> What you will do: A single number is required: how many lines of the listing below include the word "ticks".
----------
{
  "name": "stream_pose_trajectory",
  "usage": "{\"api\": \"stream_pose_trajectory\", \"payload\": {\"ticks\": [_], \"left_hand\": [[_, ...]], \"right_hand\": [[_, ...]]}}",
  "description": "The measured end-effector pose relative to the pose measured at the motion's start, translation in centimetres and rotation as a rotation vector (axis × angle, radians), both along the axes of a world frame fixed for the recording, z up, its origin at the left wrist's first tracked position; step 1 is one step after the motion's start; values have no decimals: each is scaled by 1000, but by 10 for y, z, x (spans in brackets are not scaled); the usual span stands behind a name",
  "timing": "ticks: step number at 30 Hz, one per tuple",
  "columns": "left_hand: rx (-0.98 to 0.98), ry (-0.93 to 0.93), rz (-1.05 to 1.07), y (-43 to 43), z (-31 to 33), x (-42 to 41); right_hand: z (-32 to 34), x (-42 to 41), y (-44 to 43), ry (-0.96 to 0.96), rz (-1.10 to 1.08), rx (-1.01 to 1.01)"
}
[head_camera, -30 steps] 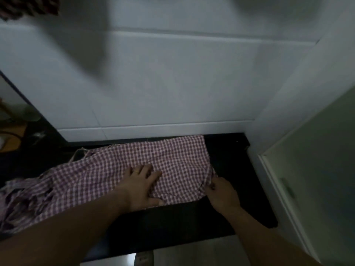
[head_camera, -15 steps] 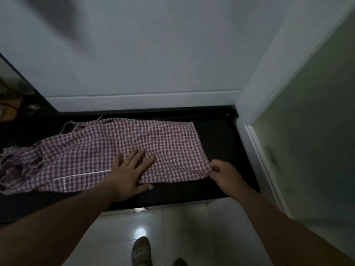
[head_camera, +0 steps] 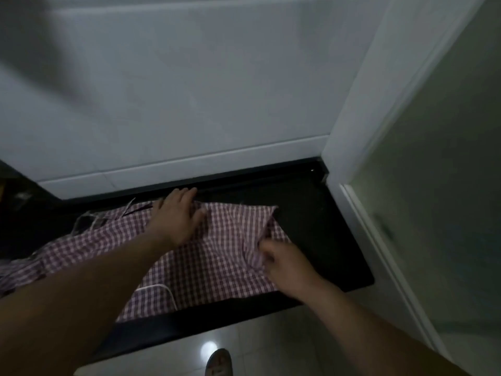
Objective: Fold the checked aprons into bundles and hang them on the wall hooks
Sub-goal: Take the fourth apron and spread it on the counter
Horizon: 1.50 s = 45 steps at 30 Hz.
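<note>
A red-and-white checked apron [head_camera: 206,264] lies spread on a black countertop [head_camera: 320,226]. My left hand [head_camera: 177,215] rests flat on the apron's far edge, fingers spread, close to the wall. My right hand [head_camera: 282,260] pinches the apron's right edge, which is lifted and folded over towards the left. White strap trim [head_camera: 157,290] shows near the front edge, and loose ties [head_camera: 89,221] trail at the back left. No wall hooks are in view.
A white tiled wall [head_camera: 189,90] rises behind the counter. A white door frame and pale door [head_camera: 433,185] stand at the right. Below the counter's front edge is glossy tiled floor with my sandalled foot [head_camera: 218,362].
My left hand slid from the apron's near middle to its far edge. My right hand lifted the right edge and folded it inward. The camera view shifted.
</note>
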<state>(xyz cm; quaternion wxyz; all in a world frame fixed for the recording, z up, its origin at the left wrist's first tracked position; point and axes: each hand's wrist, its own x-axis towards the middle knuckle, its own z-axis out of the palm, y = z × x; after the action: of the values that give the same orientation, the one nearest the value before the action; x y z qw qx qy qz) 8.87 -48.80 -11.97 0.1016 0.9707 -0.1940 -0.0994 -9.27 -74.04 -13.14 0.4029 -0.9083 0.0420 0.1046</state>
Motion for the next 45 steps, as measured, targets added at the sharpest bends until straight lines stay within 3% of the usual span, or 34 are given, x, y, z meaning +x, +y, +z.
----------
> Response to the task: 2